Pero a un par de kilómetros un caballo marrón que parecía recién despertado de un
ataque nervioso apareció sin más, sin que ninguno se enterara. Esto sí era imposible que
entrara en ningún esquema calculable. El coche murió en el acto.
Ella, que no pudo sentarse, buscó distraerse de la idea de que su nuevo coche estuviese
destrozado, preguntando por el caballo, por el puto caballo en sus palabras, que había
desaparecido sin más de aquella llanura desparramada de porquería. Fue entonces
cuando él, intentado ayudarla manteniendo su estrategia de evasión mental le preguntó
por el fin de semana. Ella le explicó que había ido a comer al campo con unos amigos,
que alguien trajo un frisbee y que inventaron un juego de puntos y pases entre los
árboles.
Ella sonrió asintiendo y los dos se quedaron un rato callados. Empezaron a apercibirse
del sonido lento y sin tono, como una exhalación constante de las ciudades que
quedaban a lo lejos y que empezaba a hacer pesada la presencia de la quietud de aquel
páramo. Ya hacia un par de años que el silencio entre ambos –al menos en el coche–
había dejado de ser incómodo para ser el gesto de cierta complicidad. Pero en este
campo ambos empezaban a sentir ese silencio de relación algo hecha, incluso capaz de
una cierta ilusión o fantasía, insostenible.

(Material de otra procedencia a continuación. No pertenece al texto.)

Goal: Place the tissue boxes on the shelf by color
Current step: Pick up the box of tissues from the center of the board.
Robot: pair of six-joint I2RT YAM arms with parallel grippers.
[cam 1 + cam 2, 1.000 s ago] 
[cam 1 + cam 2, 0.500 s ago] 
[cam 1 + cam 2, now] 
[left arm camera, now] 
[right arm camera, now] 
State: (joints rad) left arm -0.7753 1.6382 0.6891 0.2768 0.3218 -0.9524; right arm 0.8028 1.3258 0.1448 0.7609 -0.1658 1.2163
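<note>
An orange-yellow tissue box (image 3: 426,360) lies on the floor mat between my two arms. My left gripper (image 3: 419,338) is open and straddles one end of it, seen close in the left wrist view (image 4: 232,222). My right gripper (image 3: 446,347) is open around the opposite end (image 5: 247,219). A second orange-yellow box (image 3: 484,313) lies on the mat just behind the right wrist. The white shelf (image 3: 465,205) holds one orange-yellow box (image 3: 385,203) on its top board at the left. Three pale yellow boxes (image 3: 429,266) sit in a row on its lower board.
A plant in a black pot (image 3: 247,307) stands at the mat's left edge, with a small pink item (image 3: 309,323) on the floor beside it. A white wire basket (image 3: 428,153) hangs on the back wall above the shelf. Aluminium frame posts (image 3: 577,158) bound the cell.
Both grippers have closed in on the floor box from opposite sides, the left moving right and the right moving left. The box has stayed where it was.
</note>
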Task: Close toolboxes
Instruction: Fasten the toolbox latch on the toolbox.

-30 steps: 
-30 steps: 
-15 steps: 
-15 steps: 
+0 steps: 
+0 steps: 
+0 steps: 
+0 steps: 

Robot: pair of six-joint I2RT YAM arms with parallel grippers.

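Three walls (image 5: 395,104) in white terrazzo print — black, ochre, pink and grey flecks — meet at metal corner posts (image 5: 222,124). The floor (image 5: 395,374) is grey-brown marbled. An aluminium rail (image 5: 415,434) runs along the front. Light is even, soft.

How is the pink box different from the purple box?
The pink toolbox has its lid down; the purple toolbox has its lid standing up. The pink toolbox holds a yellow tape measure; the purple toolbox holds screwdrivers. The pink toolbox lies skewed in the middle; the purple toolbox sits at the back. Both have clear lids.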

--¿Cuánto llevabas en la oficina antes de que llegara yo?-- Preguntó él buscando que
esta no siguiera pensando en su coche muerto.
--¿Sólo? Ya son unos pocos. Te habrá dado tiempo a inventarte muchos juegos.
-- No, la verdad. Sabes que siempre hay algo que hacer, incluso cuando todo está ya
hecho algo más te puedes sacar de la manga. La autoexigencia está muy bien vista.–Dijo
ella. Ahora, no quiero ser borde, pero preferiría dejar hablar.
Le miro, y antes de que empezara a sonreírle, pasó esquivando el coche un autobús azul
cargado de niños. Ella vio una mochila caer de una de las ventanillas que tres chavalines
habían tirado porque querían verla rebotar contra el suelo, porque no les caía bien el
propietario de la mochila y, en el tercer caso, porque sus otros dos compañeros querían
hacerlo. Él no lo vio, se había quedado con la mirada perdida en el suelo.